[What is needed] The output must consist only of the lines from the one with "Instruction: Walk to" through the end of the listing, restated exactly and free of pictures.

[Data shown]
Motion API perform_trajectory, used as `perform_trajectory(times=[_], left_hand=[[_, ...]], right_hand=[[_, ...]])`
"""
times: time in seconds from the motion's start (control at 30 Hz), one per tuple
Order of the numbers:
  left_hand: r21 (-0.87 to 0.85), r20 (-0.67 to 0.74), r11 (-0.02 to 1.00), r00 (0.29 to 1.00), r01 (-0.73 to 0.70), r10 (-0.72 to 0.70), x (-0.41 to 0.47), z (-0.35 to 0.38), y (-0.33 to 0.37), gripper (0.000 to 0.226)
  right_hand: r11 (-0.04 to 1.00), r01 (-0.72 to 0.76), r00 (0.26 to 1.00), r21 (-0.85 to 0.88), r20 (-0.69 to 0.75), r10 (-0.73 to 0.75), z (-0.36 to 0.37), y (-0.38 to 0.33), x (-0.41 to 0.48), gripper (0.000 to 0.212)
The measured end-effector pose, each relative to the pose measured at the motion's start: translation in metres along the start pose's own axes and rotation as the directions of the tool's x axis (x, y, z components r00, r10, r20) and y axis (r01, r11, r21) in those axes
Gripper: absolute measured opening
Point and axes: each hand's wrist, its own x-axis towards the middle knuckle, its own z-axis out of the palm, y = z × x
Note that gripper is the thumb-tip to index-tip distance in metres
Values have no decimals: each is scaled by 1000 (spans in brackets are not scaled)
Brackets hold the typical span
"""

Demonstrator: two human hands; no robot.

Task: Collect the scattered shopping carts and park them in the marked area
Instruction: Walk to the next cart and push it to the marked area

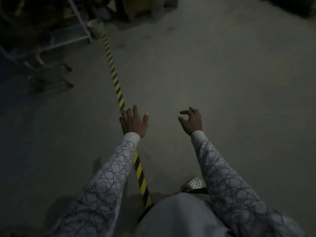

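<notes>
Marking tape (112, 69), left hand (134, 123), right hand (191, 121), empty

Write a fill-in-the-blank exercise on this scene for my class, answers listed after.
1. The tape has black and ___ stripes.
2. The left hand and right hand hold ___.
3. The shoe with holes is ___.
4. The rack stands ___ of the tape.
Answers: yellow; nothing; white; left.
</notes>
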Motion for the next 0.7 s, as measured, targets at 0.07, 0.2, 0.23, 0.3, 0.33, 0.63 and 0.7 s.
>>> perform_trajectory(times=[0.07, 0.2, 0.23, 0.3, 0.33, 0.63, 0.7], left_hand=[[0, 24, 995, 995, -100, 100, 17, 15, 68, 71], [-38, 54, 949, 948, -313, 315, 36, 43, 202, 71], [-48, 61, 930, 929, -363, 366, 36, 50, 233, 71], [-68, 88, 887, 883, -456, 460, 32, 62, 292, 72], [-79, 96, 861, 856, -502, 508, 28, 67, 318, 72], [-128, 148, 617, 600, -777, 786, 18, 109, 492, 72], [-138, 157, 582, 563, -801, 812, 32, 120, 521, 73]], right_hand=[[997, -78, 995, 18, -57, 79, -41, 32, 23, 29], [980, -182, 963, 82, -186, 194, -124, 87, 56, 28], [973, -209, 949, 98, -220, 226, -144, 99, 59, 28], [956, -264, 912, 129, -289, 291, -182, 122, 59, 28], [948, -286, 891, 142, -324, 318, -199, 133, 58, 28], [844, -454, 668, 286, -517, 535, -301, 223, 62, 26], [830, -469, 628, 303, -546, 554, -321, 237, 77, 26]])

[Expected answer]
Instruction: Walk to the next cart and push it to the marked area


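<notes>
Marking tape (112, 69), left hand (134, 123), right hand (191, 121), empty

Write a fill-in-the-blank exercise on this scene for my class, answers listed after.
1. The tape has black and ___ stripes.
2. The left hand and right hand hold ___.
3. The shoe with holes is ___.
4. The rack stands ___ of the tape.
Answers: yellow; nothing; white; left.
</notes>
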Motion for the next 0.7 s, as measured, targets at 0.07, 0.2, 0.23, 0.3, 0.33, 0.63 and 0.7 s.
>>> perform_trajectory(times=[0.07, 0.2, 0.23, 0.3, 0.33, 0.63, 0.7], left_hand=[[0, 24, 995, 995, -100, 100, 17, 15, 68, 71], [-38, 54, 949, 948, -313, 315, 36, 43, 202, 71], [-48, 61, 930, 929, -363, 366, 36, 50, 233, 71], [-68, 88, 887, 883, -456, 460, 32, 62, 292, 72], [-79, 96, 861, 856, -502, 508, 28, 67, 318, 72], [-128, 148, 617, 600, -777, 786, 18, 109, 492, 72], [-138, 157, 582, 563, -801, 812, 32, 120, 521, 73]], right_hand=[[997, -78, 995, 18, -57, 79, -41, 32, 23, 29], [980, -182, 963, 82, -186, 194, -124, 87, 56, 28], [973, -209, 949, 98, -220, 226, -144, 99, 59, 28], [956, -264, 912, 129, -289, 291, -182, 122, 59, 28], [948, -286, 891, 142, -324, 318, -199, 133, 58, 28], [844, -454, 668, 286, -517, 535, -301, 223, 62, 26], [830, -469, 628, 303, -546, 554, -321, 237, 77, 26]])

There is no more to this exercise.